▶ _EXERCISE DESCRIPTION_
When you reach the entries below, transcribe each one exactly as it stands.
== == ==
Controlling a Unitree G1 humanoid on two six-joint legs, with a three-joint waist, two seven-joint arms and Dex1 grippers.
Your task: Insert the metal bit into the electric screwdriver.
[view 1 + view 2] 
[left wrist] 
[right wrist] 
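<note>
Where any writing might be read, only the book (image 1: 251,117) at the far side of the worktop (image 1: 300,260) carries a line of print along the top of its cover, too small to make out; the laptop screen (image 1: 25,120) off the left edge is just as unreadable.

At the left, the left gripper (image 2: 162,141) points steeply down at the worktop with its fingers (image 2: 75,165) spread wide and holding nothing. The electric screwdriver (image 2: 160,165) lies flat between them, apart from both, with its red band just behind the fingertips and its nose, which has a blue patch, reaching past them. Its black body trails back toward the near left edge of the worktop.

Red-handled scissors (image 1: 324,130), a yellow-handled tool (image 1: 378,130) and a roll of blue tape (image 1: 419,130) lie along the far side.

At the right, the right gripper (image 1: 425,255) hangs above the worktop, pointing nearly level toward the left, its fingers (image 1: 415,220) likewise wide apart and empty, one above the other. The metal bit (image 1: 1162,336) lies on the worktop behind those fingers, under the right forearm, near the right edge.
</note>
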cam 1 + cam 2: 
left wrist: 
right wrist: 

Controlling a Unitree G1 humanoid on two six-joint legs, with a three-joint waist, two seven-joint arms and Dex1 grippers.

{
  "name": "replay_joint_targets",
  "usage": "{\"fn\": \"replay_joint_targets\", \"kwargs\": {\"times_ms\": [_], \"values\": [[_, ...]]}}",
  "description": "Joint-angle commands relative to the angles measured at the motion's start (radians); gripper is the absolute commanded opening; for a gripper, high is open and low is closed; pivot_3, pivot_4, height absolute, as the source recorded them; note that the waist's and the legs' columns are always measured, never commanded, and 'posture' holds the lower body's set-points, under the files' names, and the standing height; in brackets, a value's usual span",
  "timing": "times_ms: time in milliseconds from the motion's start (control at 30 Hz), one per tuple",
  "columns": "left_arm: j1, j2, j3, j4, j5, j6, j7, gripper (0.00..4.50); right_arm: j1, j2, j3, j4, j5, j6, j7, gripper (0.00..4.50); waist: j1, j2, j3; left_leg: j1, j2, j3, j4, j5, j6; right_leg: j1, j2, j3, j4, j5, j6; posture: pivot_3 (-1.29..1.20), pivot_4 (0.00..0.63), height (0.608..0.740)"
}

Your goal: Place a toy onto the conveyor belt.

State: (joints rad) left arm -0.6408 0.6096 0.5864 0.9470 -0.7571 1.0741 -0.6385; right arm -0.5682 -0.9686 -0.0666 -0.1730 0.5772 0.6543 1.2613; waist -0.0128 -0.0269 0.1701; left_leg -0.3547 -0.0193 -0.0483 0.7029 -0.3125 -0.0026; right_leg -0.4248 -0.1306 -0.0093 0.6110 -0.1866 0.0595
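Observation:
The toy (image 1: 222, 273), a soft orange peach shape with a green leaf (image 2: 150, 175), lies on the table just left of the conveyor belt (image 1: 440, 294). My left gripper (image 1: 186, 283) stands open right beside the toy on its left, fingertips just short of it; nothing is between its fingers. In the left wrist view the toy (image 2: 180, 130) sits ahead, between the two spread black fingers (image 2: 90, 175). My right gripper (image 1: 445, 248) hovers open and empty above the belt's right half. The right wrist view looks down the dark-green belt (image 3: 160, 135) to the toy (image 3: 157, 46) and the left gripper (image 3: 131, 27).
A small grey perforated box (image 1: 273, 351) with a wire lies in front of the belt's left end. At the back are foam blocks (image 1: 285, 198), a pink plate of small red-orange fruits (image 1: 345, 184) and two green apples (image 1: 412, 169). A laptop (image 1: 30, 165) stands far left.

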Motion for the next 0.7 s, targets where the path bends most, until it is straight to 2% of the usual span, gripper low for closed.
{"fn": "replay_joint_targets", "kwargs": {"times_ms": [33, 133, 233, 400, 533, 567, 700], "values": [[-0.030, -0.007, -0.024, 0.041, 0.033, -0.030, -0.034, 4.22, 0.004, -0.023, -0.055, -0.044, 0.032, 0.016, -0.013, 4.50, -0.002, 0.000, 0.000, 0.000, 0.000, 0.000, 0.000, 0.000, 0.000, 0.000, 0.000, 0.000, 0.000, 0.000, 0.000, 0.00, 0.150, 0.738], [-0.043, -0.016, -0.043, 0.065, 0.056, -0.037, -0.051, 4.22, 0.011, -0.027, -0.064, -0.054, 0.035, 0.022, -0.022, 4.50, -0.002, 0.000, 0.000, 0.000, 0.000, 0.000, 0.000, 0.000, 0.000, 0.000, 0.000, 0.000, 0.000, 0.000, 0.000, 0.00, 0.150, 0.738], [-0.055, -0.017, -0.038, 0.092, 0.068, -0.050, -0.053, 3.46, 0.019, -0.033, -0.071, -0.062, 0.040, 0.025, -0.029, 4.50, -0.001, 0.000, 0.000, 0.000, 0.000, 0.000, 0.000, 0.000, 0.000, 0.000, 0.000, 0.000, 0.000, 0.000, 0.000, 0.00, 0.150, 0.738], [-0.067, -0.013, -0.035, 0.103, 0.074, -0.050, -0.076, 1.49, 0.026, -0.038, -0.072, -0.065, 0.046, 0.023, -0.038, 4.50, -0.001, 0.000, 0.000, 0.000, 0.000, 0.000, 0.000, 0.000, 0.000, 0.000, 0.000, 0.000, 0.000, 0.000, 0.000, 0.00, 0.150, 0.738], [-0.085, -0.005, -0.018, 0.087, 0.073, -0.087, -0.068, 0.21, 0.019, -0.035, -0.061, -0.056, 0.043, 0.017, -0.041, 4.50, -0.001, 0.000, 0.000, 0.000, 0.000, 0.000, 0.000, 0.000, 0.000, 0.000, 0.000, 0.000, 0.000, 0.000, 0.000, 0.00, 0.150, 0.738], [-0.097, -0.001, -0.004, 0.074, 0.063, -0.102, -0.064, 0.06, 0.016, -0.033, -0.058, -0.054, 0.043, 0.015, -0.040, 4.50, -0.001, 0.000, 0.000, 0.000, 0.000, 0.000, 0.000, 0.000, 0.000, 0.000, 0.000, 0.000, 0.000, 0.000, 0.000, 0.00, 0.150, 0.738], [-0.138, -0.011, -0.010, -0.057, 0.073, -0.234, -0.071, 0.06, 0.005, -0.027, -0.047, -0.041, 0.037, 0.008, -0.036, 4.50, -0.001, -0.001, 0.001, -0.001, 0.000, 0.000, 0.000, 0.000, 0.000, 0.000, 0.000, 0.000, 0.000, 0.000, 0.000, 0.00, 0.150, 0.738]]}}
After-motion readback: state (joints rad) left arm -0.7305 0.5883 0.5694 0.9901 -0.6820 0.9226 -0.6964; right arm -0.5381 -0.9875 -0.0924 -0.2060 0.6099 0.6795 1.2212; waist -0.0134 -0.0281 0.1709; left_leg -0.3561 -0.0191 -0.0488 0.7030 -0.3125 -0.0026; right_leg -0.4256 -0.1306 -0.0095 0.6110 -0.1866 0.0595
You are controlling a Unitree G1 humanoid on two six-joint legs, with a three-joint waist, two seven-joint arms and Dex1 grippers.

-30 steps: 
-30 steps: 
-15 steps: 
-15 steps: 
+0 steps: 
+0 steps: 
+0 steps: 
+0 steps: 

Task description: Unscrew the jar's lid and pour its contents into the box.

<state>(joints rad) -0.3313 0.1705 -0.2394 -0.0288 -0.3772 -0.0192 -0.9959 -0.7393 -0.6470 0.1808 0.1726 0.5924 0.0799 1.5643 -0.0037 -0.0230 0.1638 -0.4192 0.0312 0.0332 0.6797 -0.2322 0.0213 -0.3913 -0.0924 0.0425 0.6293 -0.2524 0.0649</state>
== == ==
▶ _OUTPUT BELOW_
Controlling a Unitree G1 humanoid on two six-joint legs, with a three-joint waist, two seven-joint arms and Dex1 grippers.
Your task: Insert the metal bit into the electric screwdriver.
[view 1 + view 2] 
[left wrist] 
[right wrist] 
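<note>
Where any writing might be read, only the book (image 1: 251,117) at the far side of the worktop (image 1: 300,260) carries a line of print along the top of its cover, too small to make out; the laptop screen (image 1: 25,120) off the left edge is just as unreadable.

At the left, the left gripper (image 2: 162,141) points steeply down at the worktop with its fingers (image 2: 75,165) spread wide and holding nothing. The electric screwdriver (image 2: 160,165) lies flat between them, apart from both, with its red band just behind the fingertips and its nose, which has a blue patch, reaching past them. Its black body trails back toward the near left edge of the worktop.

Red-handled scissors (image 1: 324,130), a yellow-handled tool (image 1: 378,130) and a roll of blue tape (image 1: 419,130) lie along the far side.

At the right, the right gripper (image 1: 425,255) hangs above the worktop, pointing nearly level toward the left, its fingers (image 1: 415,220) likewise wide apart and empty, one above the other. The metal bit (image 1: 1162,336) lies on the worktop behind those fingers, under the right forearm, near the right edge.
</note>
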cam 1 + cam 2: 
left wrist: 
right wrist: 

Controlling a Unitree G1 humanoid on two six-joint legs, with a three-joint waist, two seven-joint arms and Dex1 grippers.

{
  "name": "replay_joint_targets",
  "usage": "{\"fn\": \"replay_joint_targets\", \"kwargs\": {\"times_ms\": [_], \"values\": [[_, ...]]}}",
  "description": "Joint-angle commands relative to the angles measured at the motion's start (radians); gripper is the absolute commanded opening; for a gripper, high is open and low is closed; pivot_3, pivot_4, height absolute, as the source recorded them; note that the waist's and the legs' columns are always measured, never commanded, and 'posture' holds the lower body's set-points, under the files' names, and the standing height; in brackets, a value's usual span",
  "timing": "times_ms: time in milliseconds from the motion's start (control at 30 Hz), one per tuple",
  "columns": "left_arm: j1, j2, j3, j4, j5, j6, j7, gripper (0.00..4.50); right_arm: j1, j2, j3, j4, j5, j6, j7, gripper (0.00..4.50); waist: j1, j2, j3; left_leg: j1, j2, j3, j4, j5, j6; right_leg: j1, j2, j3, j4, j5, j6; posture: pivot_3 (-1.29..1.20), pivot_4 (0.00..0.63), height (0.608..0.740)"
}

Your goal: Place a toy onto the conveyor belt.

State: (joints rad) left arm -0.6408 0.6096 0.5864 0.9470 -0.7571 1.0741 -0.6385; right arm -0.5682 -0.9686 -0.0666 -0.1730 0.5772 0.6543 1.2613; waist -0.0128 -0.0269 0.1701; left_leg -0.3547 -0.0193 -0.0483 0.7029 -0.3125 -0.0026; right_leg -0.4248 -0.1306 -0.0093 0.6110 -0.1866 0.0595
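Observation:
The toy (image 1: 222, 273), a soft orange peach shape with a green leaf (image 2: 150, 175), lies on the table just left of the conveyor belt (image 1: 440, 294). My left gripper (image 1: 186, 283) stands open right beside the toy on its left, fingertips just short of it; nothing is between its fingers. In the left wrist view the toy (image 2: 180, 130) sits ahead, between the two spread black fingers (image 2: 90, 175). My right gripper (image 1: 445, 248) hovers open and empty above the belt's right half. The right wrist view looks down the dark-green belt (image 3: 160, 135) to the toy (image 3: 157, 46) and the left gripper (image 3: 131, 27).
A small grey perforated box (image 1: 273, 351) with a wire lies in front of the belt's left end. At the back are foam blocks (image 1: 285, 198), a pink plate of small red-orange fruits (image 1: 345, 184) and two green apples (image 1: 412, 169). A laptop (image 1: 30, 165) stands far left.
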
Motion for the next 0.7 s, targets where the path bends most, until it is straight to 2% of the usual span, gripper low for closed.
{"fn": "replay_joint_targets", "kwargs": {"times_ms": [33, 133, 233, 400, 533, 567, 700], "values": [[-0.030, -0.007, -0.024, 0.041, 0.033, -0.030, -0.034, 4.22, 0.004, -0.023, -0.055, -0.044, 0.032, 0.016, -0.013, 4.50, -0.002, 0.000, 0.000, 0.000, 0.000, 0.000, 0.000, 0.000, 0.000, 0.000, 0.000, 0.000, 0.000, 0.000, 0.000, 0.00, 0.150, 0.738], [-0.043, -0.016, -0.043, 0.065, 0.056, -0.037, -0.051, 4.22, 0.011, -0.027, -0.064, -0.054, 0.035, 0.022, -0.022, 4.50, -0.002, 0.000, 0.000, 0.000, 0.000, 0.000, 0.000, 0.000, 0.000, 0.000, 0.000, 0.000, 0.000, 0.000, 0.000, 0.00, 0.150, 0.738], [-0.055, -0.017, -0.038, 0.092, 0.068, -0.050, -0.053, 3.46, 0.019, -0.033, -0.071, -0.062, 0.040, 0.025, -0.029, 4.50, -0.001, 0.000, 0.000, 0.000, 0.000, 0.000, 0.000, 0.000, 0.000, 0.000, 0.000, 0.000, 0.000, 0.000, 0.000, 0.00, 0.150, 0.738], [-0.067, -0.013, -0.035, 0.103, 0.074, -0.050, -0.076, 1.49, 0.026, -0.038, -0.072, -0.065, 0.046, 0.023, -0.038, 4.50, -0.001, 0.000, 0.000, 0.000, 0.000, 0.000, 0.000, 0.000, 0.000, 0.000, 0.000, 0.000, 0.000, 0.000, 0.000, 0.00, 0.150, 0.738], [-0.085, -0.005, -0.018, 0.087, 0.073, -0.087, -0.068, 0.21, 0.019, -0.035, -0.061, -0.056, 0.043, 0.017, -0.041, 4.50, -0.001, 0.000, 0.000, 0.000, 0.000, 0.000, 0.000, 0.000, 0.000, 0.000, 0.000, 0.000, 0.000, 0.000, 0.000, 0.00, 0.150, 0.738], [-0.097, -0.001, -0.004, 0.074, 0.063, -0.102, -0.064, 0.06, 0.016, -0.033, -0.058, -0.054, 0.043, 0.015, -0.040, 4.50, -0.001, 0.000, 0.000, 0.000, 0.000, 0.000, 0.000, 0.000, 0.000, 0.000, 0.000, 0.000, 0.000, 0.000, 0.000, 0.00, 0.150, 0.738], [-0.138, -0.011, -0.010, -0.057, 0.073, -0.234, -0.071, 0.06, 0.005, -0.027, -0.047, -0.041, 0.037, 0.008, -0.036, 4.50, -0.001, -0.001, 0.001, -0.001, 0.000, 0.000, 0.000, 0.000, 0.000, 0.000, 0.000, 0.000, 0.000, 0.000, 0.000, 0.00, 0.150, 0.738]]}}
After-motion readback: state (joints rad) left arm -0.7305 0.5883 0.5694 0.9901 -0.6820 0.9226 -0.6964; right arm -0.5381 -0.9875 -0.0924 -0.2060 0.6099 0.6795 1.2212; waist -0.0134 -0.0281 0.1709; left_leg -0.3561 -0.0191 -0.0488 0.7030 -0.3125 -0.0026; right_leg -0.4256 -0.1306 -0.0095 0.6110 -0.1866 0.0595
You are controlling a Unitree G1 humanoid on two six-joint legs, with a three-joint waist, two seven-joint arms and Dex1 grippers.

-30 steps: 
-30 steps: 
-15 steps: 
-15 steps: 
+0 steps: 
+0 steps: 
+0 steps: 
+0 steps: 

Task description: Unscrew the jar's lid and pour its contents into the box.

<state>(joints rad) -0.3313 0.1705 -0.2394 -0.0288 -0.3772 -0.0192 -0.9959 -0.7393 -0.6470 0.1808 0.1726 0.5924 0.0799 1.5643 -0.0037 -0.0230 0.1638 -0.4192 0.0312 0.0332 0.6797 -0.2322 0.0213 -0.3913 -0.0924 0.0425 0.6293 -0.2524 0.0649</state>

Work on this exercise is now finished.